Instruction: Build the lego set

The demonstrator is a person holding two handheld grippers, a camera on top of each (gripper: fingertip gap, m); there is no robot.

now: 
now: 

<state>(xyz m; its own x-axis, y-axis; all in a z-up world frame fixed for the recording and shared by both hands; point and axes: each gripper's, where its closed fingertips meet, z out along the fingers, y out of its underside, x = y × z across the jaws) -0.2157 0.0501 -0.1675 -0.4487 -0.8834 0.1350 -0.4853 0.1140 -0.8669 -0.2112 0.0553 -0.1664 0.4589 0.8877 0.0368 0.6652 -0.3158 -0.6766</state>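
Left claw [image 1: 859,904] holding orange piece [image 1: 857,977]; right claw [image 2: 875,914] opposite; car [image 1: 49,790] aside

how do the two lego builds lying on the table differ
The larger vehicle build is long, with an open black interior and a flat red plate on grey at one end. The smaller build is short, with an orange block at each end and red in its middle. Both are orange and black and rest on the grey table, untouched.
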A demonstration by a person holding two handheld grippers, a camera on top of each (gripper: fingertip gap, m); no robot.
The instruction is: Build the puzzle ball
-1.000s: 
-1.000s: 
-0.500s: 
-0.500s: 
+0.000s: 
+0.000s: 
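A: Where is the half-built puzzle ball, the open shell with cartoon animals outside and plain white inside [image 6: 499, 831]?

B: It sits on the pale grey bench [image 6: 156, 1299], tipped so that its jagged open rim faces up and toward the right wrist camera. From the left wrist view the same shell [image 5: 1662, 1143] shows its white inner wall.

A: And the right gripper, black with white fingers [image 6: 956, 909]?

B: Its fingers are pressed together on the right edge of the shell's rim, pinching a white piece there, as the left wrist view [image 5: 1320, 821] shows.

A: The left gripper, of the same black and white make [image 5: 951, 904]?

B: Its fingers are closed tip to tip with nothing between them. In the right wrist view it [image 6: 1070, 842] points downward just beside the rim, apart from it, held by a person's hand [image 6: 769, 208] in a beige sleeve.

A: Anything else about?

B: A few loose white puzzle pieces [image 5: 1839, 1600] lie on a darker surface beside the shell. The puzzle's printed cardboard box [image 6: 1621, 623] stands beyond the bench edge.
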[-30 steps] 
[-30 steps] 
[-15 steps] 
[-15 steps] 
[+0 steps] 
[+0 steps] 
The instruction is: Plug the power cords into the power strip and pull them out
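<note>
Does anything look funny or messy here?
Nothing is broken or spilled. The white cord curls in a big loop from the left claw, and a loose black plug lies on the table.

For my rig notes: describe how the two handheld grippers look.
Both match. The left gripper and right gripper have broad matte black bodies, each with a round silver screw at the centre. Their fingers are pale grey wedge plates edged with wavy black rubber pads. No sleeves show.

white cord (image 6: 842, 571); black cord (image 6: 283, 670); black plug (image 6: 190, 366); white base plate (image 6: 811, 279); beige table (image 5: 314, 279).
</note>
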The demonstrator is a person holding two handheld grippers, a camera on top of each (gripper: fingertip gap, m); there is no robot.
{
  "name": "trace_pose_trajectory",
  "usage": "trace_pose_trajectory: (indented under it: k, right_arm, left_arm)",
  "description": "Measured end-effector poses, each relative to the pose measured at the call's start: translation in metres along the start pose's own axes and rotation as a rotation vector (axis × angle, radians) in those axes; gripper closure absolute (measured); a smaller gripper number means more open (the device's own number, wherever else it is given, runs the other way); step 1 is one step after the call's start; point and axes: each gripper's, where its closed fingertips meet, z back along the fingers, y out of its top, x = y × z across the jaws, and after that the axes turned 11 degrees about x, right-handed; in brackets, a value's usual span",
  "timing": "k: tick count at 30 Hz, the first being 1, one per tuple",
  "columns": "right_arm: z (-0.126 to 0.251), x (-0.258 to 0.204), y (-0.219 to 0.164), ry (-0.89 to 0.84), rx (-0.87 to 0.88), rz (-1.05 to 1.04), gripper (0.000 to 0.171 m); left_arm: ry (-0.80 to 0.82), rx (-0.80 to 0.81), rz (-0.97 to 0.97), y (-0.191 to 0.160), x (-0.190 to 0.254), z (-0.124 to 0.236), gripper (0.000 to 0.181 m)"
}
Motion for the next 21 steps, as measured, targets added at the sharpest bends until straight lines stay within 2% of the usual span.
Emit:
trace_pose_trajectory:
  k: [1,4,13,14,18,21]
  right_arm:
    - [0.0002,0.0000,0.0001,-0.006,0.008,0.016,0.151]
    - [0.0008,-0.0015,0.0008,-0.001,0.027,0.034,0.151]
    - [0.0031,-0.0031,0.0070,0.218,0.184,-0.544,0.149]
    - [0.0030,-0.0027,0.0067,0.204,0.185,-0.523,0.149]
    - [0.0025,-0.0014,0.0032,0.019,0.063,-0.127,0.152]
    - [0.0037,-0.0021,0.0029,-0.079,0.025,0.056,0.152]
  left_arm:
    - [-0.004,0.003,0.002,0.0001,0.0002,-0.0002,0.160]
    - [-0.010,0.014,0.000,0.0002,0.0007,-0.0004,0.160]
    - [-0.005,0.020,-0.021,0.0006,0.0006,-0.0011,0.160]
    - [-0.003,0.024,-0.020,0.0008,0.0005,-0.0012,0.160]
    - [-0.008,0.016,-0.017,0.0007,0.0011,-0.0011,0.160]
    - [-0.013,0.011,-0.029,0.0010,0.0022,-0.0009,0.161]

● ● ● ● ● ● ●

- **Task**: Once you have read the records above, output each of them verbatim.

- **Answer space**:
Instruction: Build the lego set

The demonstrator is a person holding two handheld grippers, a camera on top of each (gripper: fingertip gap, m); there is no robot.

now: 
now: 

<state>(xyz m; its own x-axis, y-axis; all in a z-up world frame fixed for the recording and shared by both hands; point and axes: each gripper's, where its closed fingertips meet, z out along the fingers, y out of its underside, x = y × z across the jaws) -0.2157 0.0501 -0.1675 -0.4487 -0.8834 0.1350 -0.4853 0.1140 -0.8669 -0.2112 0.0553 -0.1664 0.4589 0.8877 0.0368 0.6652 -0.3158 -0.6766</state>
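Left claw [image 1: 859,904] holding orange piece [image 1: 857,977]; right claw [image 2: 875,914] opposite; car [image 1: 49,790] aside

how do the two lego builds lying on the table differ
The larger vehicle build is long, with an open black interior and a flat red plate on grey at one end. The smaller build is short, with an orange block at each end and red in its middle. Both are orange and black and rest on the grey table, untouched.
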A demonstration by a person holding two handheld grippers, a camera on top of each (gripper: fingertip gap, m); no robot.
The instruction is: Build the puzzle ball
-1.000s: 
-1.000s: 
-0.500s: 
-0.500s: 
+0.000s: 
+0.000s: 
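A: Where is the half-built puzzle ball, the open shell with cartoon animals outside and plain white inside [image 6: 499, 831]?

B: It sits on the pale grey bench [image 6: 156, 1299], tipped so that its jagged open rim faces up and toward the right wrist camera. From the left wrist view the same shell [image 5: 1662, 1143] shows its white inner wall.

A: And the right gripper, black with white fingers [image 6: 956, 909]?

B: Its fingers are pressed together on the right edge of the shell's rim, pinching a white piece there, as the left wrist view [image 5: 1320, 821] shows.

A: The left gripper, of the same black and white make [image 5: 951, 904]?

B: Its fingers are closed tip to tip with nothing between them. In the right wrist view it [image 6: 1070, 842] points downward just beside the rim, apart from it, held by a person's hand [image 6: 769, 208] in a beige sleeve.

A: Anything else about?

B: A few loose white puzzle pieces [image 5: 1839, 1600] lie on a darker surface beside the shell. The puzzle's printed cardboard box [image 6: 1621, 623] stands beyond the bench edge.
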[-30 steps] 
[-30 steps] 
[-15 steps] 
[-15 steps] 
[+0 steps] 
[+0 steps] 
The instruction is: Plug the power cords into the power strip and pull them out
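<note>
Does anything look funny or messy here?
Nothing is broken or spilled. The white cord curls in a big loop from the left claw, and a loose black plug lies on the table.

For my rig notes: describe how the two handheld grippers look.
Both match. The left gripper and right gripper have broad matte black bodies, each with a round silver screw at the centre. Their fingers are pale grey wedge plates edged with wavy black rubber pads. No sleeves show.

white cord (image 6: 842, 571); black cord (image 6: 283, 670); black plug (image 6: 190, 366); white base plate (image 6: 811, 279); beige table (image 5: 314, 279).
</note>
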The demonstrator is a person holding two handheld grippers, a camera on top of each (gripper: fingertip gap, m); there is no robot.
{
  "name": "trace_pose_trajectory",
  "usage": "trace_pose_trajectory: (indented under it: k, right_arm, left_arm)",
  "description": "Measured end-effector poses, each relative to the pose measured at the call's start: translation in metres along the start pose's own axes and rotation as a rotation vector (axis × angle, radians) in those axes; gripper closure absolute (measured); a smaller gripper number means more open (the device's own number, wherever else it is given, runs the other way); step 1 is one step after the call's start; point and axes: each gripper's, where its closed fingertips meet, z back along the fingers, y out of its top, x = y × z across the jaws, and after that the axes turned 11 degrees about x, right-handed; in brackets, a value's usual span",
  "timing": "k: tick count at 30 Hz, the first being 1, one per tuple",
  "columns": "right_arm: z (-0.126 to 0.251), x (-0.258 to 0.204), y (-0.219 to 0.164), ry (-0.89 to 0.84), rx (-0.87 to 0.88), rz (-1.05 to 1.04), gripper (0.000 to 0.171 m); left_arm: ry (-0.80 to 0.82), rx (-0.80 to 0.81), rz (-0.97 to 0.97), y (-0.191 to 0.160), x (-0.190 to 0.254), z (-0.124 to 0.236), gripper (0.000 to 0.181 m)"
}
Motion for the next 21 steps, as measured, targets added at the sharpest bends until straight lines stay within 2% of the usual span.
Emit:
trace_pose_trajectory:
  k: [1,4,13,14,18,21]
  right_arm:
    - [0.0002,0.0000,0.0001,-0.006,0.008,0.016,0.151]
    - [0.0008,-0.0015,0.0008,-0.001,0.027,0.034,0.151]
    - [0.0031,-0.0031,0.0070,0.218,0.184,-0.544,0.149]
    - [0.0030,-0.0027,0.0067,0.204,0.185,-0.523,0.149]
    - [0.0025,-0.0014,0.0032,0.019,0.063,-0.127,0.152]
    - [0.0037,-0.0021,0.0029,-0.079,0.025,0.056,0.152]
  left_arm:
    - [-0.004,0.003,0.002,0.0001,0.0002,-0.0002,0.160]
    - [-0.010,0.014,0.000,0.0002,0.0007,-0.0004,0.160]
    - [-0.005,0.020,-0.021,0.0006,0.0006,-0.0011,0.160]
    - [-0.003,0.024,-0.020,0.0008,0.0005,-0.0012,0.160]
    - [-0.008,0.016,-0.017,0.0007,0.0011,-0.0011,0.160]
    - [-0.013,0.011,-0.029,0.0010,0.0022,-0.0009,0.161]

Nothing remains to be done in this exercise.